Better fall back to McGuffey – the park joins the DSA in song:
In our hands is placed a power greater than their hoarded gold,
Greater than the might of armies, multiplied a thousand-fold
We can bring to birth a new world from the ashes of the old…
DSA members move as a red-lined group to the First United Methodist Church to use the bathroom, drink water, and take a quick breather –
Clergy, volunteers, bystanders, Charlottesvilleans thank us for being here, they thank us for helping them protect their community, for standing up to the fascists.
I can’t remember the last time avowed socialists in the US were thanked for anything –
            Things are changing.
And then as we’re leaving, I hear a noise, look back down the sidewalk over my shoulder: a truck with the bed full of armed Nazis had attempted to careen into the church parking lot, but Antifa is chasing them off.
            Things are changing.
Every car-sound now snaps my head to attention, sets my nerves on edge. Like most trans women, I know how it feels to be hyper-vigilant walking the streets, but I’ve never had to scope out every passing vehicle for Nazi shields and assault rifles.
            We get a tip that some fascists are headed to terrorize the residents of Friendship Court, a nearby affordable housing neighborhood.
                        DSA, Black Lives Matter, and others march off,
                        form a mass at the south side of the neighborhood, ready and waiting to help out the community, but it looks like the fascists came from the north and the residents let us know that they’ve defended themselves.
            Another mass of counter-protestors are streaming down Water Street, singing and chanting –
                        We head up 2nd Street and join them.
Looking around me, I feel so proud, and so I feel so much love. I have not been with the Democratic Socialists of America long. Most people I was marching red-banded-arm-in-arm with, I had only met for the first time that morning. But I knew that everyone there had my back, and I had theirs.
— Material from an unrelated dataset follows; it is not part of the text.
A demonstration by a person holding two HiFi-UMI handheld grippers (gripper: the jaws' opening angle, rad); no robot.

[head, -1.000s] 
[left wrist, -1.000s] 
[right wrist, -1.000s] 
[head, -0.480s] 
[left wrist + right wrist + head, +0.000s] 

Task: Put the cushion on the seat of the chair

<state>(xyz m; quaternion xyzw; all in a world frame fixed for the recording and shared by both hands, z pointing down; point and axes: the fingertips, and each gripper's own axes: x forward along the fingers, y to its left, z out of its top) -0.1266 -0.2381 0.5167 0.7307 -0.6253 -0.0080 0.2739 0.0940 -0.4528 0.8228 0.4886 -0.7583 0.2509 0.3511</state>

Because no matter what eternal-white-essence claptrap the racists peddle, solidarity is thicker than blood. What you are is irrelevant next to what you do, what struggle you undertake to make this world a truly just and free place. The fascists, for all their intimidation games, are bound to lose: they’ve lashed themselves to the mast of their sinking ship of defensive, divisive, particularistic Being, but we, the democratic Left, are the very wave of Becoming, and with our tide rises limitless human possibility. I look down at that button pinned to my vest: “No Race But Human.”
Marching with my comrades down Water Street, we felt the power of people united in a common cause crackling through us. I understood then solidarity is not some tired cliché from old union songs: it’s the real movement of the masses clenched into the fist of history.
And then, just as we reached the corner of Water Street and 3rd, sounds I can’t describe echoed through every eardrum.

At the time of writing, the Internet Nazis, not content to mock and insult the comrade they murdered, want to send their goons to Heather Heyer’s funeral service.

“Not even the dead will be safe from the enemy, if he is victorious.”